When a line of the entries below contains "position", it counts once; state how many such lines there are and nothing else.

(Source records)
-*-*-

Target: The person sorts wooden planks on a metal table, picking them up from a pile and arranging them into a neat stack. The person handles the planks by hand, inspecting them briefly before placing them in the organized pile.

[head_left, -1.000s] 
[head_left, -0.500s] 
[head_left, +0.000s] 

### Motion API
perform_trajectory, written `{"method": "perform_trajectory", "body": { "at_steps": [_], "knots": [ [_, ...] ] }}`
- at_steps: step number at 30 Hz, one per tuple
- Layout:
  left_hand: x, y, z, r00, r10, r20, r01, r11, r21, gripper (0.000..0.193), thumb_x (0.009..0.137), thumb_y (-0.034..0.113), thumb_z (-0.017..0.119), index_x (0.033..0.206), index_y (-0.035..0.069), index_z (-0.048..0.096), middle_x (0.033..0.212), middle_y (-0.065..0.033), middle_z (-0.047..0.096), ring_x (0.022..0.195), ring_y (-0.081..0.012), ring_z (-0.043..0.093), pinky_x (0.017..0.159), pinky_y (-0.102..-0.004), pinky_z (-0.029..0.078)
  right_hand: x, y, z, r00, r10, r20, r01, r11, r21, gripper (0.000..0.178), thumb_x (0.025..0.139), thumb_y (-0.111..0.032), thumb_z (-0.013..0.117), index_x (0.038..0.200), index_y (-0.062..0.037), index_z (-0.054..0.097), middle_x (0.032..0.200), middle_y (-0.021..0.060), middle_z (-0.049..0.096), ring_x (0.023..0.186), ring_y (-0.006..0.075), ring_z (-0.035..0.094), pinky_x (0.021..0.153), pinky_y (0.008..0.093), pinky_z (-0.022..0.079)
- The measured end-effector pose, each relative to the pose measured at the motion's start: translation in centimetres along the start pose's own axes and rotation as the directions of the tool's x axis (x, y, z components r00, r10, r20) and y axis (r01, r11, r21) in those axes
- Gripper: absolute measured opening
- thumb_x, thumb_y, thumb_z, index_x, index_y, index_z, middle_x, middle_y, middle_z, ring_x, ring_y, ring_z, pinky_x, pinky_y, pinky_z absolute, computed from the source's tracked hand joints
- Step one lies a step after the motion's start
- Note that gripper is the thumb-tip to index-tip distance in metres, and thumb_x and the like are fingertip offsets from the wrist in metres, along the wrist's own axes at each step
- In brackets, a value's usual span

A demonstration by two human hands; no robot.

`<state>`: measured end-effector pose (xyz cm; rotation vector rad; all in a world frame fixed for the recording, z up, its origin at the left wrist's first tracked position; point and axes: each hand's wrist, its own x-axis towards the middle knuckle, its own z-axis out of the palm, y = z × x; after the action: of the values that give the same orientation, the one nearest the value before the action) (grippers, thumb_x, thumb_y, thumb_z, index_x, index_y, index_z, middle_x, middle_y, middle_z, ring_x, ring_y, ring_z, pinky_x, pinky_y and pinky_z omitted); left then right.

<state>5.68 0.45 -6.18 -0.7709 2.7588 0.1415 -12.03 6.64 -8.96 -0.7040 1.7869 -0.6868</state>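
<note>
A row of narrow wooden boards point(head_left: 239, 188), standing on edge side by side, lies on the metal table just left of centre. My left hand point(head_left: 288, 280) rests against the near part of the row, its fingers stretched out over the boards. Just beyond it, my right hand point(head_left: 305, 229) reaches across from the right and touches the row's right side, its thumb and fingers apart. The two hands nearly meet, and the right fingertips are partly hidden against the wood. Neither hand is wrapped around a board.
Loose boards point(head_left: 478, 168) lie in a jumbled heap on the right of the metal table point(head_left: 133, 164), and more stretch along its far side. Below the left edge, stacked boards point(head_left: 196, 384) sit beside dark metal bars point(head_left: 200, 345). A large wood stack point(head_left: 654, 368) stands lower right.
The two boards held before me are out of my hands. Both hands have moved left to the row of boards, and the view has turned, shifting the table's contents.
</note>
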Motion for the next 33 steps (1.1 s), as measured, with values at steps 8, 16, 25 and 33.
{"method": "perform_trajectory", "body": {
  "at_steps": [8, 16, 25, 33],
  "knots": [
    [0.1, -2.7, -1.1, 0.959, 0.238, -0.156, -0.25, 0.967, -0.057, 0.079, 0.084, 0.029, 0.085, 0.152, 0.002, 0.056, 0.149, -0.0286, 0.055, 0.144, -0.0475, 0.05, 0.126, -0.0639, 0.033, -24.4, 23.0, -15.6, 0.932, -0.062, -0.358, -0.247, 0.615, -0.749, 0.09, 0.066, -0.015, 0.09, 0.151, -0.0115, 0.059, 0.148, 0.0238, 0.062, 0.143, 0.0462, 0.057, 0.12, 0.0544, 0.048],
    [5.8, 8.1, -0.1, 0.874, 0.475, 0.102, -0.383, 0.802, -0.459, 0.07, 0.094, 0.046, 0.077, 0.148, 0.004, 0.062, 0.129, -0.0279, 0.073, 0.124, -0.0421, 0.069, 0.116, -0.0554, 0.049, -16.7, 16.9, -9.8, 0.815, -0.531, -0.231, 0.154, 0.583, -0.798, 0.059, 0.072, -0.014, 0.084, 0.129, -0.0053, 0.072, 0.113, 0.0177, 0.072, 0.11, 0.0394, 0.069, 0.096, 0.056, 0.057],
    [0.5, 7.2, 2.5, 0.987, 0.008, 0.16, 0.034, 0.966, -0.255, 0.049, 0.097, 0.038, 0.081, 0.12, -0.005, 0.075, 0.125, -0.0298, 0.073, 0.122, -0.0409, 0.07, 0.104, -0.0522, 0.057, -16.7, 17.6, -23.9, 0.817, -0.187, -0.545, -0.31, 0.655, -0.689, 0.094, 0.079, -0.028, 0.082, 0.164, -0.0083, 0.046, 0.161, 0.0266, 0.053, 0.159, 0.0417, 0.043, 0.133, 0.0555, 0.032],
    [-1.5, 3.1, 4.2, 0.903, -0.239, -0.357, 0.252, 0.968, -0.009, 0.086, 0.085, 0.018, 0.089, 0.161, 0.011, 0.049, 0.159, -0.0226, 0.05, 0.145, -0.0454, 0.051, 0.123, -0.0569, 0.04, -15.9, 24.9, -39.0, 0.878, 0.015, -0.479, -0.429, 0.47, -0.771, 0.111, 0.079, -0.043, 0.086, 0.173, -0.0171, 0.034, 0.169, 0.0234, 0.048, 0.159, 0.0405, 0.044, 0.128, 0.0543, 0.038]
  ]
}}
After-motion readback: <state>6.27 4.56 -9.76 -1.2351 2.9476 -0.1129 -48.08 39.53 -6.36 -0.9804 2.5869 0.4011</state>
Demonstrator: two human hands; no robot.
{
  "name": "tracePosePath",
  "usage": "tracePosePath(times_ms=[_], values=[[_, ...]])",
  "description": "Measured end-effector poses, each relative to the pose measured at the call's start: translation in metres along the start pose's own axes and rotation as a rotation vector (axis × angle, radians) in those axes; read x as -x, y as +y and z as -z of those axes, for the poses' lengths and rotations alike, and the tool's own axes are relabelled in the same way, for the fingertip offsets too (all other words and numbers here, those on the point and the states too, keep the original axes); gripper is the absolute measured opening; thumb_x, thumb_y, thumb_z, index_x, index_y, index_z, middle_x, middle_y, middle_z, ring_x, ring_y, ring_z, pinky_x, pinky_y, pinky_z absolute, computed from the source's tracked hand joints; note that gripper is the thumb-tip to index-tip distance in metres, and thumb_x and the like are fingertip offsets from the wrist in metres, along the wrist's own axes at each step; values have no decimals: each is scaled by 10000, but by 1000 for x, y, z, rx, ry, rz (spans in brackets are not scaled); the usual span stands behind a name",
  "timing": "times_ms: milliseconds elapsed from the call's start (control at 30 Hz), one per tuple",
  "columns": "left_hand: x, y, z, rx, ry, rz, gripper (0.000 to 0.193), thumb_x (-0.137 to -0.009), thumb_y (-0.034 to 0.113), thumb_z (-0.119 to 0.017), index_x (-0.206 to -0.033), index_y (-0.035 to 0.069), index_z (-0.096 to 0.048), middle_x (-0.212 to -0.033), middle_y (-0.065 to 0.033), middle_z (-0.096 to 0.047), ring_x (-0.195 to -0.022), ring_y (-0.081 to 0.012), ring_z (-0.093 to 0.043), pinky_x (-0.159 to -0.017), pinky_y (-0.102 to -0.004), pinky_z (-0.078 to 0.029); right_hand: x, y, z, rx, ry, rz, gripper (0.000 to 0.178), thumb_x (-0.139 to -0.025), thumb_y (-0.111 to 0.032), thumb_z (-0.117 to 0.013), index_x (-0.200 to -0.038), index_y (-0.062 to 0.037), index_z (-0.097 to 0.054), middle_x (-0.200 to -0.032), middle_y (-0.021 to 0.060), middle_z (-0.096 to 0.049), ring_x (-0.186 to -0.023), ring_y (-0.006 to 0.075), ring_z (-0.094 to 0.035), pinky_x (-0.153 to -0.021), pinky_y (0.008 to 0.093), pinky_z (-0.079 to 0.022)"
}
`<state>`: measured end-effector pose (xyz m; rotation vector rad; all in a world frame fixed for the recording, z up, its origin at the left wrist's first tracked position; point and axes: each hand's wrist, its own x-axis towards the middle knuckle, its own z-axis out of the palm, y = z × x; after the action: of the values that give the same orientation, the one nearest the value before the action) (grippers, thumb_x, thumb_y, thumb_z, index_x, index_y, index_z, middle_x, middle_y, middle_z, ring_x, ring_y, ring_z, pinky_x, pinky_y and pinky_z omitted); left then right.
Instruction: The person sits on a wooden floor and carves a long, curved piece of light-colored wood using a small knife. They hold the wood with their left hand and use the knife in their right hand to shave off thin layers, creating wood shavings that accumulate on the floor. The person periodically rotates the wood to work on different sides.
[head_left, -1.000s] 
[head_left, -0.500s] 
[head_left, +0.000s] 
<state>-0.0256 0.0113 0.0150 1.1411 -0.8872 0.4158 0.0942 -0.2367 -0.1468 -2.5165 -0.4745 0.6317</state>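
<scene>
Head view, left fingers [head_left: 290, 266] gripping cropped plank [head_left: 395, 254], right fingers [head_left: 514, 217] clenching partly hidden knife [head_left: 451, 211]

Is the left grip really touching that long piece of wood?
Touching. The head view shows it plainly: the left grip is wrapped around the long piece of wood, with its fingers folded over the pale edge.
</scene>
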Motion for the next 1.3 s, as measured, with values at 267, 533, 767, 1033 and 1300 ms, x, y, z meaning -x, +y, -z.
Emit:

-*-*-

TASK RESULT: 2